_Assignment_. In the records below, count the lines that have "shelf" and answer with the number alone.
Exercise material Start Marker
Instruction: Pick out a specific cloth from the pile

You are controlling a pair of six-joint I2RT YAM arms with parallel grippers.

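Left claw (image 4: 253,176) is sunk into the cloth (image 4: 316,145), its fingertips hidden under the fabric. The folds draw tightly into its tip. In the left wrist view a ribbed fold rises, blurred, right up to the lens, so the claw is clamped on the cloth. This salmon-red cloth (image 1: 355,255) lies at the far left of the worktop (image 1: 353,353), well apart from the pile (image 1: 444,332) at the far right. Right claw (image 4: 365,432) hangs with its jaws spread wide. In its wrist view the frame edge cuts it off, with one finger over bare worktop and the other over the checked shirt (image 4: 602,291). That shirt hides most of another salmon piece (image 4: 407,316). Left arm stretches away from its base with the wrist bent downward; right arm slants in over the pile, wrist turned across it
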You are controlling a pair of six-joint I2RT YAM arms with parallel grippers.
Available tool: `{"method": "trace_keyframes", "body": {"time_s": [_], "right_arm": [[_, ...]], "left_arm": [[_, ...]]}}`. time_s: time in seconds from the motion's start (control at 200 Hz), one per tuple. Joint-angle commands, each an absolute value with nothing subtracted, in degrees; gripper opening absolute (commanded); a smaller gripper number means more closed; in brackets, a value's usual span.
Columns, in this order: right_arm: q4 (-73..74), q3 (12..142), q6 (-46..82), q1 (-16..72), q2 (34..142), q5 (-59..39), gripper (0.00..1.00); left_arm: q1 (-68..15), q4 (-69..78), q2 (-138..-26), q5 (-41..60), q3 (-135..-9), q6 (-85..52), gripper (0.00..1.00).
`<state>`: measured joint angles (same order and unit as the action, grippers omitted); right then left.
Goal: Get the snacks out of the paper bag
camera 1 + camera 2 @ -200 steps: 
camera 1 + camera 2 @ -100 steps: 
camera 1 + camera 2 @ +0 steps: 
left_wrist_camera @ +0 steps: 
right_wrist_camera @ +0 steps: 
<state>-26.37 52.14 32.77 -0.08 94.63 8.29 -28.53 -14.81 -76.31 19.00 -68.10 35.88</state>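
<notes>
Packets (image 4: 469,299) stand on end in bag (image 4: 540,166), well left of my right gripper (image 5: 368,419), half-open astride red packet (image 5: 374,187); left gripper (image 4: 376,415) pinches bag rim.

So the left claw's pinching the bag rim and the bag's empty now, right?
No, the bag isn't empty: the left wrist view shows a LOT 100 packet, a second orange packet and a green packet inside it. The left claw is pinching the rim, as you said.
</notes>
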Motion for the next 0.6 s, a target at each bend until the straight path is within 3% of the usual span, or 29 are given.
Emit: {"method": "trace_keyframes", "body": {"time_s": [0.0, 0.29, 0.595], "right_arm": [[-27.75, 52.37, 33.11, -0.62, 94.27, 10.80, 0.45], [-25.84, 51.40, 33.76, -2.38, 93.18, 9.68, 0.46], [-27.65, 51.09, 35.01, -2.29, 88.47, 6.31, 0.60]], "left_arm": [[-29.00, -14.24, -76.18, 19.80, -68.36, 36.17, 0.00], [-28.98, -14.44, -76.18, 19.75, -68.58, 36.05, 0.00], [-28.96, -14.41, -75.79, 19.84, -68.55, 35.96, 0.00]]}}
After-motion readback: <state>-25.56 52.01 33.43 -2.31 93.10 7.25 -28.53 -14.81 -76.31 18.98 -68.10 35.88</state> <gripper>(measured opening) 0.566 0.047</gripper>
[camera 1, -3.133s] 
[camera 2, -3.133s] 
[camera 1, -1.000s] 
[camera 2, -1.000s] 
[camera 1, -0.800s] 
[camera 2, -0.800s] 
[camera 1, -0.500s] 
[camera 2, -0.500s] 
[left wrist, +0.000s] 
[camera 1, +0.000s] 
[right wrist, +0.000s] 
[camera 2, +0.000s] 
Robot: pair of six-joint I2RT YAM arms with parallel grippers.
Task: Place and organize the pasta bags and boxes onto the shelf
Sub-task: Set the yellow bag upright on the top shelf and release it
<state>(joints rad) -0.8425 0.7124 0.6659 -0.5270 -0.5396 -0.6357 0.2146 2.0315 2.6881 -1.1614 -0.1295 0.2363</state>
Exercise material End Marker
_Result of the task_. 2